Temperature, pressure and flow rate are variable up to 650° C. (1200° F.), 59 MPa (850 psig) and 5 ml/min respectively. These variables may be independently adjusted and controlled to allow simulation of an extensive range of process conditions. The basic system consists of a sample reservoir, a heat exchanger test section, and a constant displacement pump located downstream of the test section. Typical test run time is for three hours. Tests are carried out by charging a reservoir with up to 800 ml of test fluid. The fluid in the reservoir and lines to and from the test heat exchanger are typically heated to 150° C. (200° C. maximum). To prevent vaporization to the test fluid, the system is pressurized to typically 500 psig with nitrogen. The fluid from the reservoir is pulled through the test heat exchanger at a flow rate of typically 3 ml/min by a downstream pump. The pump returns the fluid to the top of the reservoir. A piston is placed in the reservoir to separate the new sample from the tested sample. In the test heat exchanger, the fluid flows through an annulus formed by a vertically positioned heater rod test coupon. The heater rod is electrically isolated from the outer shell, and the rod is heated by passing an electrical current through it. The test section of the heater rod is about 3.20 mm in outside diameter and 60 mm long.

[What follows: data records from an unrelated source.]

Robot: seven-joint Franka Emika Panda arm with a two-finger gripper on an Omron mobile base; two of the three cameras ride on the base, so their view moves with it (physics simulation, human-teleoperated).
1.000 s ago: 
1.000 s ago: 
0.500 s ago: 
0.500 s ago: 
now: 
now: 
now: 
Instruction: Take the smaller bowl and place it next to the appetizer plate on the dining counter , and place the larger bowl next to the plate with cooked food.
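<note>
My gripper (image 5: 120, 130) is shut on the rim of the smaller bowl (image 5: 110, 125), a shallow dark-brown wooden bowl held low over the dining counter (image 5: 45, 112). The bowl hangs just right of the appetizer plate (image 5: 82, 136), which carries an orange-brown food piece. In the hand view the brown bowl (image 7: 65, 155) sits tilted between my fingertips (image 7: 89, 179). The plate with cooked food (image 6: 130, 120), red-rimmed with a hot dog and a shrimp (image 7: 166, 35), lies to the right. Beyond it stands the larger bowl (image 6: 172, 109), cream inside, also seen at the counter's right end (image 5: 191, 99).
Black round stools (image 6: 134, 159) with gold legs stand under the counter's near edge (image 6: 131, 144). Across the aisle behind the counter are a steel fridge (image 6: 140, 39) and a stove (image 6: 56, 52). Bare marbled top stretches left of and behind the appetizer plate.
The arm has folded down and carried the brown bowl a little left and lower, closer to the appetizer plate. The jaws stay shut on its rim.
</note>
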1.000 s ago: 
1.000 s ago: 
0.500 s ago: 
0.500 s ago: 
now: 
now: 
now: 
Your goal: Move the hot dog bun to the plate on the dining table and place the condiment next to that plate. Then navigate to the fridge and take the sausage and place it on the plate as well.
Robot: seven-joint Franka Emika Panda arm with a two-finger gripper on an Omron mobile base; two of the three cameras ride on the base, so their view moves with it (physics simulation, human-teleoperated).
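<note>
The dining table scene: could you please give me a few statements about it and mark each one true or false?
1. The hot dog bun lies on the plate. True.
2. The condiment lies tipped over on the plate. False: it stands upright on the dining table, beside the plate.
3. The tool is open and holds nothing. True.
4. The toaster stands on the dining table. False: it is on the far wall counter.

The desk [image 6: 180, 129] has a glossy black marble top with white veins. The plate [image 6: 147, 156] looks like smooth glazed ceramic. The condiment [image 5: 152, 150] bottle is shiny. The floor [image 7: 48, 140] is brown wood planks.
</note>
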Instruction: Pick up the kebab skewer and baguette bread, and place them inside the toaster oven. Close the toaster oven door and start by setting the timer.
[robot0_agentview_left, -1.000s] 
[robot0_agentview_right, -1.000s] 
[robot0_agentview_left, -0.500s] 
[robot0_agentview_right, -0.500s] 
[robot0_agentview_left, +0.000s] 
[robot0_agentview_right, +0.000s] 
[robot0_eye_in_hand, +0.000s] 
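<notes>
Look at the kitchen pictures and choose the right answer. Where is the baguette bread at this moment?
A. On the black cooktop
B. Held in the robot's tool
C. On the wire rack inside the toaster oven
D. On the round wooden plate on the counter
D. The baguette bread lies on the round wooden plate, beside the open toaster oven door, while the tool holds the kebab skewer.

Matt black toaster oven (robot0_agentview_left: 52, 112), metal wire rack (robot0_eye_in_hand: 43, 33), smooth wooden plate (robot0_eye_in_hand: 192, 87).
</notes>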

The outer shell of the test heat exchanger has an about 5.10 mm inside diameter forming about a 0.95 mm annular space for flow. Temperature of the heater rod is controlled by a thermocouple located inside the heater rod test section. Heater rod temperatures tested are typically between 350° C. and 500° C. The temperature of the fluid to the inlet and from the outlet of the heat exchanger is recorded over the duration of the test. As deposits or fouling material build up on the surface of the heater rod, the outlet temperature of fluid from the heat exchanger decreases. This decrease is due to the insulating nature of the deposit on the rod. The decrease in outlet temperature (delta T) gives a measure of the fouling tendency of the carbonaceous deposits on the rod surface.
Feed to the unit was a blend of two whole crudes (70/30 Olmeca/Maya).

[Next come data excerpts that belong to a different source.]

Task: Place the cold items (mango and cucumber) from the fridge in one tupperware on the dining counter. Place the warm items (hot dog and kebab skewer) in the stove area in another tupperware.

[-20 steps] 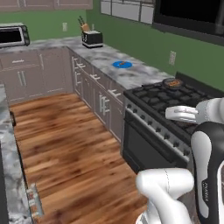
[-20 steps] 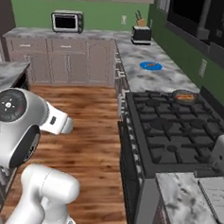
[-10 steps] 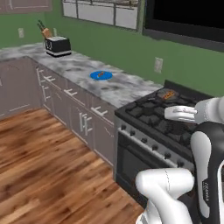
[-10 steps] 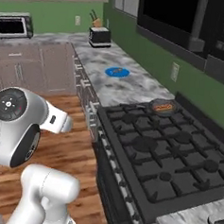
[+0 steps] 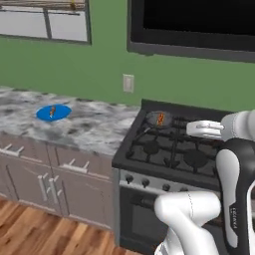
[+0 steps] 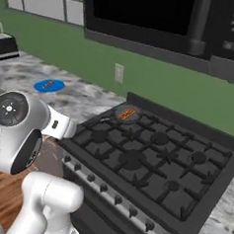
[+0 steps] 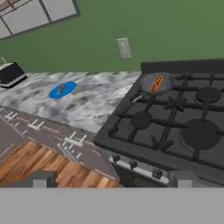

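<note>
The hot dog (image 7: 156,83) lies in a small grey pan (image 5: 160,118) on the back left burner of the black gas range (image 6: 151,156). It also shows as a reddish streak in the right base view, hot dog (image 6: 127,113). A thin brown kebab skewer (image 7: 61,88) rests on a flat round blue plate (image 5: 53,112) on the marbled worktop left of the range. My gripper (image 7: 109,181) hangs open in front of the range, well short of the pan, with nothing between its fingertips (image 7: 40,179). Mango, cucumber, fridge, tupperwares and dining counter are out of view.
A dark toaster (image 7: 11,72) stands at the far left of the worktop (image 5: 94,127). Grey drawers with bar handles (image 5: 74,167) run below it, over wood flooring (image 7: 39,162). A black microwave (image 6: 146,14) hangs above the range.
The whole picture has shifted: the base has turned and driven toward the range, which now looms larger and closer. Pan, hot dog, plate and skewer lie as before.
</note>
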You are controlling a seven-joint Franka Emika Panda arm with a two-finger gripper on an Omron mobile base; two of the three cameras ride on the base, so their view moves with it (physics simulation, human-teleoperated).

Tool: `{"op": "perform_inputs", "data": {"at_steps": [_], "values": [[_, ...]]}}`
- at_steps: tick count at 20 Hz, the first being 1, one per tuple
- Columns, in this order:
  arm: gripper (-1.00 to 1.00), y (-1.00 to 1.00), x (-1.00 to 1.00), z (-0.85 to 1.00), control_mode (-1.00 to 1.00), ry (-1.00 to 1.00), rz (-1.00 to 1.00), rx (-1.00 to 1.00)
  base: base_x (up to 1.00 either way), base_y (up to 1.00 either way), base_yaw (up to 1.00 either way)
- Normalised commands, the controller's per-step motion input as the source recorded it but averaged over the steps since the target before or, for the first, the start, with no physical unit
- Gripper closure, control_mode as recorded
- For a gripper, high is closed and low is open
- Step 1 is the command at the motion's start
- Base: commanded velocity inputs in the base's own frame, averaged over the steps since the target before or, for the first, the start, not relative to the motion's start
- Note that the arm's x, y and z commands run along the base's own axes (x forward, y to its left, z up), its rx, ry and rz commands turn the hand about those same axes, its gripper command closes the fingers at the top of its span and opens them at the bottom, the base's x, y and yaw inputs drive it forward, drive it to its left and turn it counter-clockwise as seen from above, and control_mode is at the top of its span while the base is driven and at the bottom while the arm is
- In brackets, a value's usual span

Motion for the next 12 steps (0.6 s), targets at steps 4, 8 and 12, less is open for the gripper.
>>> {"op": "perform_inputs", "data": {"at_steps": [4,8,12], "values": [[-1.00,0.00,0.00,0.00,1.00,0.00,0.00,0.00,0.57,0.80,-0.73],[-1.00,0.00,0.00,0.00,1.00,0.00,0.00,0.00,0.53,0.87,-0.70],[-1.00,0.00,0.00,0.00,1.00,0.00,0.00,0.00,0.40,0.63,-0.54]]}}
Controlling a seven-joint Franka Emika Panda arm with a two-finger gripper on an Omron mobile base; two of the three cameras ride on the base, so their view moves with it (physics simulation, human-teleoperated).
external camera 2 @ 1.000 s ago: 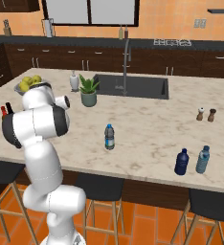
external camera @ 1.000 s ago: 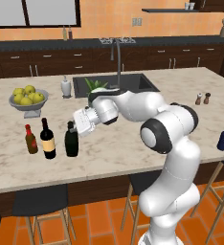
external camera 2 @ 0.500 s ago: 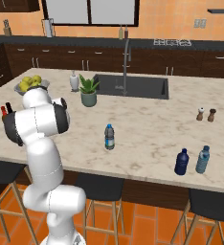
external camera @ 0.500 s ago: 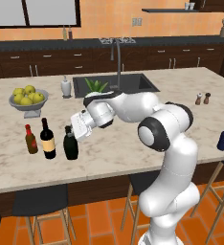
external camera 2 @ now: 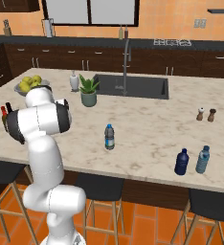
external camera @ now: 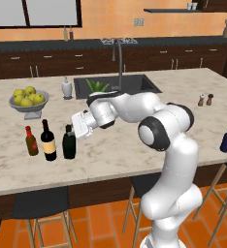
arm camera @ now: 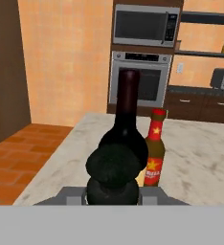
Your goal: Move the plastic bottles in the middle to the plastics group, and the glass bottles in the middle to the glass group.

Although differences in heat exchange were not evident in this low flow laminar regime, (all rods showed similar delta T profiles with time), there were notable differences in the nature of deposits formed on the rods, depending on their pre-treatment history.
a and 2b show two Scanning Electron Micrographs of cross-sections of the untreated 1018 carbon steel (right photo) and a 1018 carbon steel that had been air heated prior to exposure to crude (left photo). The air heated rod has a well defined adhered “ribbon” of a dense phase iron sulfide whereas the untreated rod shows “swirls” of iron sulfide that are not well adhered to the iron surface.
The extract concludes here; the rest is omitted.